» **WHAT TO PRODUCE**: For the data below, restate word for word only the lines from the line containing "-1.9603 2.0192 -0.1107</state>" through the line containing "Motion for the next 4", both ends included.

◆ ◆ ◆ ◆ ◆ ◆ ◆

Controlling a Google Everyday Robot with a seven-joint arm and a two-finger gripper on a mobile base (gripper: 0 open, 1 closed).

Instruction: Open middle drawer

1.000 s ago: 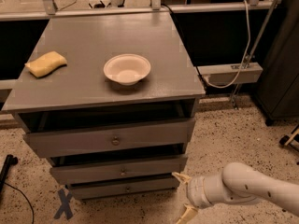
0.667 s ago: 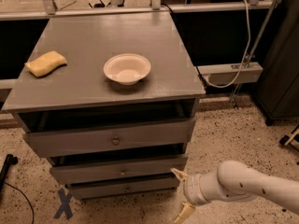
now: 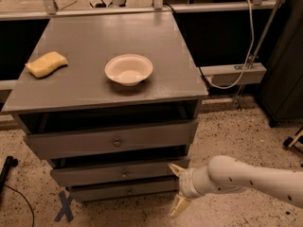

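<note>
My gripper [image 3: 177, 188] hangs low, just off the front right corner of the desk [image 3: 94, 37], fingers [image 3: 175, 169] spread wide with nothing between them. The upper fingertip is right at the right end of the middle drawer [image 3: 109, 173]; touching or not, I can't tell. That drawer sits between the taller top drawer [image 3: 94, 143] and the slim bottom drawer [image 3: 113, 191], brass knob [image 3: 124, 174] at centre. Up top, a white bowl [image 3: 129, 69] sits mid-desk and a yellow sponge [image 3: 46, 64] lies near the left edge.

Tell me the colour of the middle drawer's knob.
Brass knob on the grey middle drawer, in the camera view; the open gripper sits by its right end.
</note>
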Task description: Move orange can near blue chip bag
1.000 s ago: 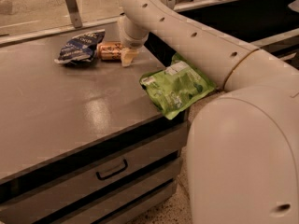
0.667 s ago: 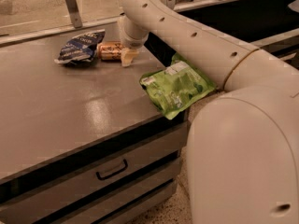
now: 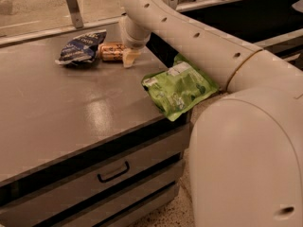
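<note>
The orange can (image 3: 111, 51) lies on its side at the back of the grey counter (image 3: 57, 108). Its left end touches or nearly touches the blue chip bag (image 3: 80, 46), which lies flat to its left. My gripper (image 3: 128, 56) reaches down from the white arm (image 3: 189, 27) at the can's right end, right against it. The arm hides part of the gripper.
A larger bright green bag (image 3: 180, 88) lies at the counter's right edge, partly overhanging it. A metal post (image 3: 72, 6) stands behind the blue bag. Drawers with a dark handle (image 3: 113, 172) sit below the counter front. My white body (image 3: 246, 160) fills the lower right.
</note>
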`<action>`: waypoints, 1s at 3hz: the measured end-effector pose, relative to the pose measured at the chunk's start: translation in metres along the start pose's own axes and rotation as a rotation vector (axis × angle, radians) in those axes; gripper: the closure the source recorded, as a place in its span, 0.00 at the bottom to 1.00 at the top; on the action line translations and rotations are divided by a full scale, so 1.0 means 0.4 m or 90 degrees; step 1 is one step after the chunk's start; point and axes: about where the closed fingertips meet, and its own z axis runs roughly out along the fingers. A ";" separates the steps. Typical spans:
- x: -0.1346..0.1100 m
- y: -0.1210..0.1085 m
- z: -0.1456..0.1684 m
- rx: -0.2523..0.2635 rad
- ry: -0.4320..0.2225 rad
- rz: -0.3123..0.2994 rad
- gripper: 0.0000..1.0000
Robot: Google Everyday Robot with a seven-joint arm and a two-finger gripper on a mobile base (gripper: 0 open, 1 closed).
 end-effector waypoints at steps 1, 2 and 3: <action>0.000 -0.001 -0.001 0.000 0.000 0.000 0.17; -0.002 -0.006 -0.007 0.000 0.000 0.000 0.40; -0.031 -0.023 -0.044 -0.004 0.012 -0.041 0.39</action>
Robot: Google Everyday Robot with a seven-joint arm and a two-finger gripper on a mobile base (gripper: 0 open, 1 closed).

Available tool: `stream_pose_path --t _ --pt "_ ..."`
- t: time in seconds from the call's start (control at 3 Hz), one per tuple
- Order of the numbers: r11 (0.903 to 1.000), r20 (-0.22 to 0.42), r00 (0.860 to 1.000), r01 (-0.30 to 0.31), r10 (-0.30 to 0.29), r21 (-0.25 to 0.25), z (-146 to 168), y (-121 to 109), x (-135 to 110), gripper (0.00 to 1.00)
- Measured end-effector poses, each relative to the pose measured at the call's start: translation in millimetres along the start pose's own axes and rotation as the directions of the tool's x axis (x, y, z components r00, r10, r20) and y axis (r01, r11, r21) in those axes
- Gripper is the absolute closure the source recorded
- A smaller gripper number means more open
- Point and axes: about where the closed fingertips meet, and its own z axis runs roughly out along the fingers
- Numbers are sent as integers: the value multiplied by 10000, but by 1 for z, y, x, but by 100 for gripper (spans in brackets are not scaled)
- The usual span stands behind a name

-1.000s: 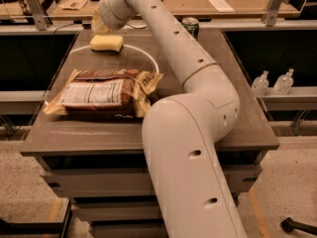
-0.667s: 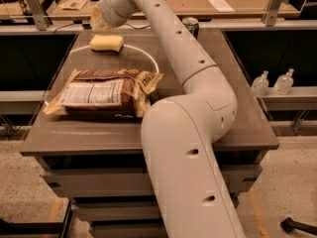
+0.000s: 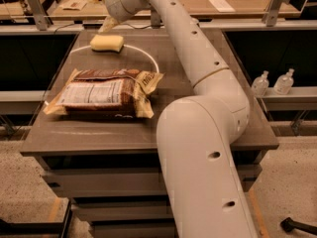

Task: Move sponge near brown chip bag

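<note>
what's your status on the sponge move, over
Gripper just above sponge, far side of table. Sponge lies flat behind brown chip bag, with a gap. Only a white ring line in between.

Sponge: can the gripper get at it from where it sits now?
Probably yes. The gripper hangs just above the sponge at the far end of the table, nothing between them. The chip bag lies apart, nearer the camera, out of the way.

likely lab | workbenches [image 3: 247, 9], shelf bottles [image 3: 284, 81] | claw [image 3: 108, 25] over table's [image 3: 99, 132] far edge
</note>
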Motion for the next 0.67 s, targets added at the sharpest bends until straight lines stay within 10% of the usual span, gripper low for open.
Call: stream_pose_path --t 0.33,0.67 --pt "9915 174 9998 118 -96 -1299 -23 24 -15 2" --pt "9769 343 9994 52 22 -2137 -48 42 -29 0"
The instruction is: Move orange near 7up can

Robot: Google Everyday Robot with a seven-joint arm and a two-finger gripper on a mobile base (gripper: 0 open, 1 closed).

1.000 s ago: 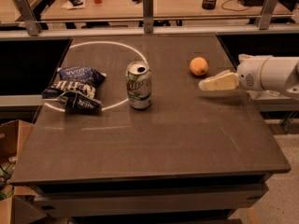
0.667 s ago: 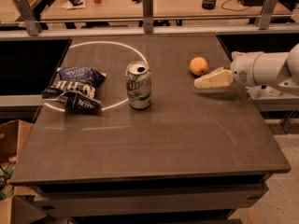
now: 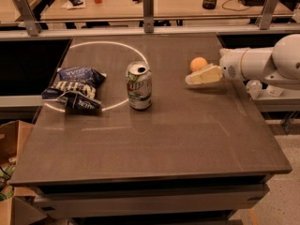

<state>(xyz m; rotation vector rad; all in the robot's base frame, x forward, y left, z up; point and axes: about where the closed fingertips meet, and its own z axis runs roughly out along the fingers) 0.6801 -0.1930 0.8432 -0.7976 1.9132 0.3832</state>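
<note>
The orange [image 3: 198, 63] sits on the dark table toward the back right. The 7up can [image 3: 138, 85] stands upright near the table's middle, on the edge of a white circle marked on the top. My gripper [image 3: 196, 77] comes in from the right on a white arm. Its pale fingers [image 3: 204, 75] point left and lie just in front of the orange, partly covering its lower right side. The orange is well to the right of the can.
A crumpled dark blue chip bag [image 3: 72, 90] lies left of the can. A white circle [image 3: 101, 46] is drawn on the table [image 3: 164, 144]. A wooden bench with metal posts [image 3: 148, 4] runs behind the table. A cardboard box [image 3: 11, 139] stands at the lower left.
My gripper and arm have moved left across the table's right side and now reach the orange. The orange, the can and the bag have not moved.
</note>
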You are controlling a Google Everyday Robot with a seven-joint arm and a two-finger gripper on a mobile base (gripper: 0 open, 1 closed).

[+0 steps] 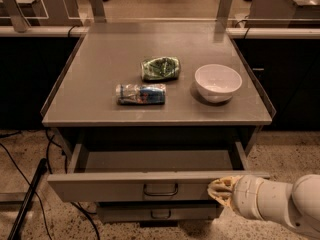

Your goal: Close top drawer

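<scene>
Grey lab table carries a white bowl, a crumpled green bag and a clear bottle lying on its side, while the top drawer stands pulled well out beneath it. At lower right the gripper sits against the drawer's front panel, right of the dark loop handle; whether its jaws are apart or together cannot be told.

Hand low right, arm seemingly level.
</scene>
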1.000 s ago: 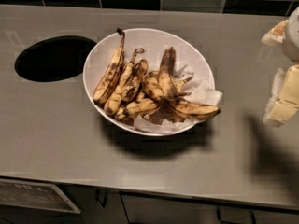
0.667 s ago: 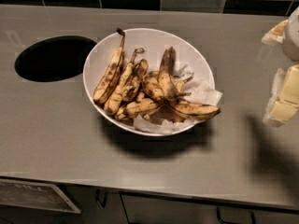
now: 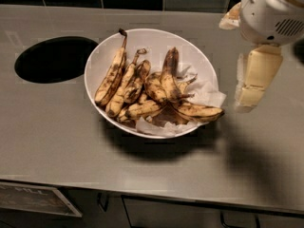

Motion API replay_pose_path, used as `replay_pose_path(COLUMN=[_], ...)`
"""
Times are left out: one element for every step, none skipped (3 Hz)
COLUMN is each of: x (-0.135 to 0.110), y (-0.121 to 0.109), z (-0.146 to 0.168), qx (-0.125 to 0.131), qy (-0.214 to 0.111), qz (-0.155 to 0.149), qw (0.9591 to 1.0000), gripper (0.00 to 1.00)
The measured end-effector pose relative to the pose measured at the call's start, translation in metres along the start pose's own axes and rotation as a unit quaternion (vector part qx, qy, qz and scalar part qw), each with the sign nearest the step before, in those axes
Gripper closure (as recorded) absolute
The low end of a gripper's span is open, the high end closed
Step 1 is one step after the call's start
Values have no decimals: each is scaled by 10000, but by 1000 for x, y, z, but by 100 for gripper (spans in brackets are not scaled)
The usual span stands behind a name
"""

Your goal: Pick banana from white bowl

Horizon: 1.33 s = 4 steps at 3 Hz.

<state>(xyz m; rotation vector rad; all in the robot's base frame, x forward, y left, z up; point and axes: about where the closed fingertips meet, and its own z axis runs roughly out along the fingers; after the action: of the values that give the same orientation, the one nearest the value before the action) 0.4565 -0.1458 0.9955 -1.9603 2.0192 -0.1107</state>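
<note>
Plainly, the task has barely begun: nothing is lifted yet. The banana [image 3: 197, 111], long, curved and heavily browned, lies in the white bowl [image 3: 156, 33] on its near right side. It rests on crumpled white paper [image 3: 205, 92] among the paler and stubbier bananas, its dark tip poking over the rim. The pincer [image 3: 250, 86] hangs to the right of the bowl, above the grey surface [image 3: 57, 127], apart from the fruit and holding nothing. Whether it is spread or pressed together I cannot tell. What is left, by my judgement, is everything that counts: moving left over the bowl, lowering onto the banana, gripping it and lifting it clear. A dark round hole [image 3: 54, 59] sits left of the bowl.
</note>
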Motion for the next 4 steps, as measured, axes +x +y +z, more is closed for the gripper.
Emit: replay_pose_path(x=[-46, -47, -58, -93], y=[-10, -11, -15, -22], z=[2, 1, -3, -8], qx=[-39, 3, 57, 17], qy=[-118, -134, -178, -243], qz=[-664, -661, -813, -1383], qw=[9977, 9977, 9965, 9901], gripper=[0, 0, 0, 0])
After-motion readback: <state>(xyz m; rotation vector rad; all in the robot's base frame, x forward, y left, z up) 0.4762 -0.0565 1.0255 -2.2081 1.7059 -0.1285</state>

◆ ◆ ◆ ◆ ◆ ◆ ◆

» **SOLVED EXERCISE**:
<state>(xyz m; rotation vector rad; all in the robot's base frame, x forward, y left, z up; point and axes: about where the closed fingertips meet, and its own z axis runs roughly out along the fingers; after the action: of the values that give the same orientation, the one nearest the value before the action) 0.4565 -0.1458 0.9955 -1.9603 2.0192 -0.1107</state>
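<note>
Plainly, the task has barely begun: nothing is lifted yet. The banana [image 3: 197, 111], long, curved and heavily browned, lies in the white bowl [image 3: 156, 33] on its near right side. It rests on crumpled white paper [image 3: 205, 92] among the paler and stubbier bananas, its dark tip poking over the rim. The pincer [image 3: 250, 86] hangs to the right of the bowl, above the grey surface [image 3: 57, 127], apart from the fruit and holding nothing. Whether it is spread or pressed together I cannot tell. What is left, by my judgement, is everything that counts: moving left over the bowl, lowering onto the banana, gripping it and lifting it clear. A dark round hole [image 3: 54, 59] sits left of the bowl.
</note>
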Motion for the next 4 steps, as measured, axes +x +y +z, more is closed for the gripper.

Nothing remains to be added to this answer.